Satpreet Kahlon. Image courtesy of the artist.

Satpreet Kahlon "BIPOC on Colonialism, Nationalism, and [the Harmful Illusion of] White Supremacy"

May 3, 2021

Tune in to our latest conversation with Satpreet Kahlon, a Punjabi-born, Seattle based artist, organizer, and curator, and the editor of New Archives, a nonprofit arts journal which focuses on art in the Pacific Northwest.
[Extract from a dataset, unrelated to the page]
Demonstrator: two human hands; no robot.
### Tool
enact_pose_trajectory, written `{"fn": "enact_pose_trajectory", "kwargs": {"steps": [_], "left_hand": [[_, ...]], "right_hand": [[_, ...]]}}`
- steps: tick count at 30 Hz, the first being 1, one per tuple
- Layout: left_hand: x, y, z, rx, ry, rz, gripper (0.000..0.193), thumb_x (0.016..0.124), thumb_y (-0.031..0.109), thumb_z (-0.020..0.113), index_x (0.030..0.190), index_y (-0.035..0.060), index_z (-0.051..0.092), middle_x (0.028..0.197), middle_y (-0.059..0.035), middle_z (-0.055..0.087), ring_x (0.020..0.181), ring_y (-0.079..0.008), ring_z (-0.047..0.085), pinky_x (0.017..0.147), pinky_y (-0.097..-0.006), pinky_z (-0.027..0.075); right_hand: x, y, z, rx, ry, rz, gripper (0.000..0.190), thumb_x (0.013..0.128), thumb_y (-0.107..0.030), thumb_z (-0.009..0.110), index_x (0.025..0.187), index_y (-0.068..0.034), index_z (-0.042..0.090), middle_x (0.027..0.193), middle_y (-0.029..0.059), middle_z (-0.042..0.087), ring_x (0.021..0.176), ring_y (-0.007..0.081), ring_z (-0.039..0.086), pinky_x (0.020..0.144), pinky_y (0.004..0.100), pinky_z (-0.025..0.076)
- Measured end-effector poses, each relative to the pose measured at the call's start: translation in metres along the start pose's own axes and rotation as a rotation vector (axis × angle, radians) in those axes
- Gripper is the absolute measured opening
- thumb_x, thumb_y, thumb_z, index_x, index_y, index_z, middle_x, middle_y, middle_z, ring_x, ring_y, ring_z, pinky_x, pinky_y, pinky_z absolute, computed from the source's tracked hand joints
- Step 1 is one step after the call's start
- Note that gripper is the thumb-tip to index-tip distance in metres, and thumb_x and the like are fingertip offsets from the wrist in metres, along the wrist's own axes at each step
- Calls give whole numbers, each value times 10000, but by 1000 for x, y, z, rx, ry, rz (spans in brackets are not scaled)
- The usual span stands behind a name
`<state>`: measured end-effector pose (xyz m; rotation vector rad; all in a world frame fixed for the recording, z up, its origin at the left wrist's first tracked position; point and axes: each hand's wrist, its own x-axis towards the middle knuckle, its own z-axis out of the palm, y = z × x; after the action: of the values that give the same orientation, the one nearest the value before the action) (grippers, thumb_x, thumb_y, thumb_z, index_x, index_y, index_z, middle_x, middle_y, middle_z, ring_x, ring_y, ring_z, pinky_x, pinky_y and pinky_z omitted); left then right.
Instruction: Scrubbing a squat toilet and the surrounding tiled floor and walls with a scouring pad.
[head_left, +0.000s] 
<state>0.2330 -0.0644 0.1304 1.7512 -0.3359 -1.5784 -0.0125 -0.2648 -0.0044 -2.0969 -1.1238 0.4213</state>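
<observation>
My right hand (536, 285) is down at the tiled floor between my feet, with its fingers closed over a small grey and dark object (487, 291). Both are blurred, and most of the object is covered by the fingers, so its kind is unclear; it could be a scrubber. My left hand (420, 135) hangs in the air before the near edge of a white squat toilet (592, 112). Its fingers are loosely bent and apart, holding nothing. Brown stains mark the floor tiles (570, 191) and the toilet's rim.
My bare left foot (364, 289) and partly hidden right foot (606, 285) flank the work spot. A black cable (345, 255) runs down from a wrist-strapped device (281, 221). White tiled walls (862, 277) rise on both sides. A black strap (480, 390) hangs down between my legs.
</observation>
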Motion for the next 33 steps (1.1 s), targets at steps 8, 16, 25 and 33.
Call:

We talk about Satpreet's work at (now-defunct) The Alice Gallery, including her first experience at curating the show "From Which We Rise", and its familial connections. We discuss the vibrations of Place, and Satpreet's experiences living around the US. We touch on institutional tokenism, her work with yəhaw̓ Indigenous Collective, and the issues with the word "decolonization". We side-eye the New York Times, and discuss theories on how some work by BIPOC artists is largely ignored because it isn't easily digestible for hegemonic consumption.

“Toward

“Towards the Earth”. (ca 2018-2019). Satpreet Kahlon. Image courtesy of the artist.

Satpreet talks about her own artistic practice, the ways she interrogates space, and how her work "...moves against the framework of metal penii", embodying anti-monumentalism. We also learn the influence of Archive, and the words of Saidiya Hartman, and how not all curators are created equal.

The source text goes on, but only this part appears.